Stimulatory actions of IGF-I are mediated by IGF-IR cross-talk with GPER and DDR1 in mesothelioma and lung cancer cells

// Silvia Avino 1,* , Paola De Marco 1,* , Francesca Cirillo 1 , Maria Francesca Santolla 1 , Ernestina Marianna De Francesco 1 , Maria Grazia Perri 1 , Damiano Rigiracciolo 1 , Vincenza Dolce 1 , Antonino Belfiore 2 , Marcello Maggiolini 1 , Rosamaria Lappano 1,** and Adele Vivacqua 1,** 1 Department of Pharmacy, Health and Nutritional Sciences, University of Calabria, Rende, Italy 2 Endocrinology, Department of Health Sciences, University Magna Graecia of Catanzaro, Catanzaro, Italy * These authors have contributed equally to this work ** Joint senior Authors Correspondence to: Marcello Maggiolini, email: // Keywords : DDR1, GPER, IGF-I, IGF-IR, mesothelioma, lung cancer, Pathology Section Received : April 06, 2016 Accepted : June 17, 2016 Published : June 30, 2016 Abstract Insulin-like growth factor-I (IGF-I)/IGF-I receptor (IGF-IR) system has been largely involved in the pathogenesis and development of various tumors.
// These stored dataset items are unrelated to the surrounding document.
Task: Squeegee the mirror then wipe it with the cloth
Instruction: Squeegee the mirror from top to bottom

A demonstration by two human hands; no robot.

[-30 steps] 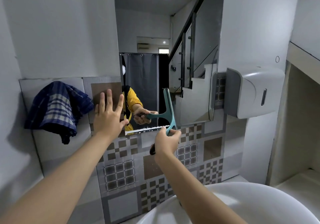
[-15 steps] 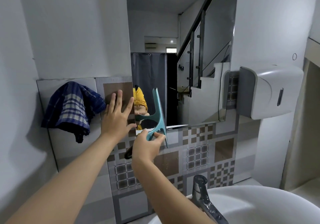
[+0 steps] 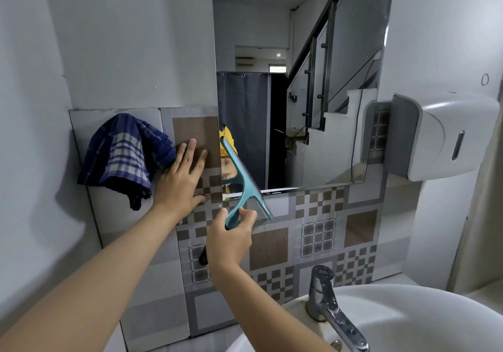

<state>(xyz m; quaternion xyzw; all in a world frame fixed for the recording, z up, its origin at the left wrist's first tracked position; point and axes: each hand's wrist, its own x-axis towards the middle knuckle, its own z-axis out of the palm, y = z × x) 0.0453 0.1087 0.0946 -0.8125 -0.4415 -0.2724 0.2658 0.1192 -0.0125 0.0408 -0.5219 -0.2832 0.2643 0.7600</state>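
Observation:
A frameless mirror (image 3: 313,79) hangs on the wall above the tiled backsplash. My right hand (image 3: 230,242) grips the handle of a teal squeegee (image 3: 242,180), whose blade lies tilted across the mirror's lower left corner and runs past its bottom edge. My left hand (image 3: 181,180) rests flat with spread fingers on the tiles just left of the mirror. A blue checked cloth (image 3: 123,155) hangs on the wall right beside my left hand, touching its back edge.
A white sink (image 3: 408,321) with a chrome tap (image 3: 330,305) sits below at the right. A white and grey wall dispenser (image 3: 441,136) juts out right of the mirror. A wall corner closes in on the left.
My right hand has swept the squeegee leftwards along the bottom of the mirror to its lower left corner. My left hand stays flat on the tiles. The view has shifted.

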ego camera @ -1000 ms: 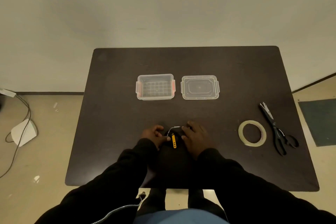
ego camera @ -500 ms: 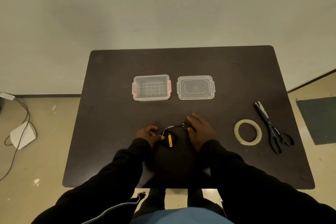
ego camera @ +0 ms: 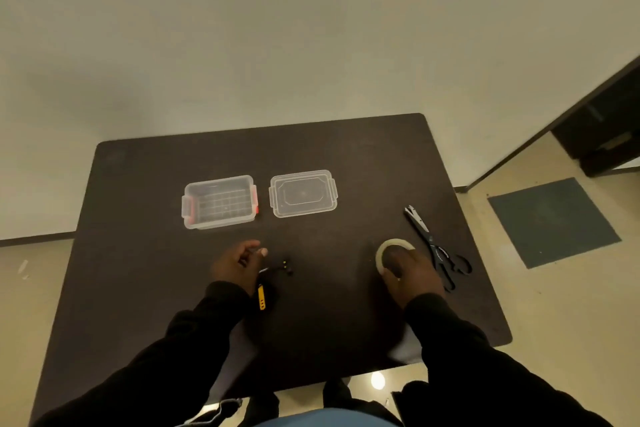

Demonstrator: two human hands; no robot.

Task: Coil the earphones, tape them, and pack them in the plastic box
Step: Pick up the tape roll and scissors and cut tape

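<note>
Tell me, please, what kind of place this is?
Probably a plain indoor workroom: a dark table against a bare wall, holding a tape roll and scissors.

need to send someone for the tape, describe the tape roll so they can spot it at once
On the dark table, look to the near right side, below and right of the clear lid. The tape roll lies flat there under the right hand, just left of the black scissors. It is the only pale ring on the table.

No readable text, labels, brands, numbers or signs on anything
</note>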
We have previously demonstrated that IGF-IR cooperates with the G-protein estrogen receptor (GPER) and the collagen receptor discoidin domain 1 (DDR1) that are implicated in cancer progression. Here, we provide novel evidence regarding the molecular mechanisms through which IGF-I/IGF-IR signaling triggers a functional cross-talk with GPER and DDR1 in both mesothelioma and lung cancer cells. In particular, we show that IGF-I activates the transduction network mediated by IGF-IR leading to the up-regulation of GPER and its main target genes CTGF and EGR1 as well as the induction of DDR1 target genes like MATN-2, FBN-1, NOTCH 1 and HES-1. Of note, certain DDR1-mediated effects upon IGF-I stimulation required both IGF-IR and GPER as determined knocking-down the expression of these receptors. The aforementioned findings were nicely recapitulated in important biological outcomes like IGF-I promoted chemotaxis and migration of both mesothelioma and lung cancer cells. Overall, our data suggest that IGF-I/IGF-IR system triggers stimulatory actions through both GPER and DDR1 in aggressive tumors as mesothelioma and lung tumors. Hence, this novel signaling pathway may represent a further target in setting innovative anticancer strategies.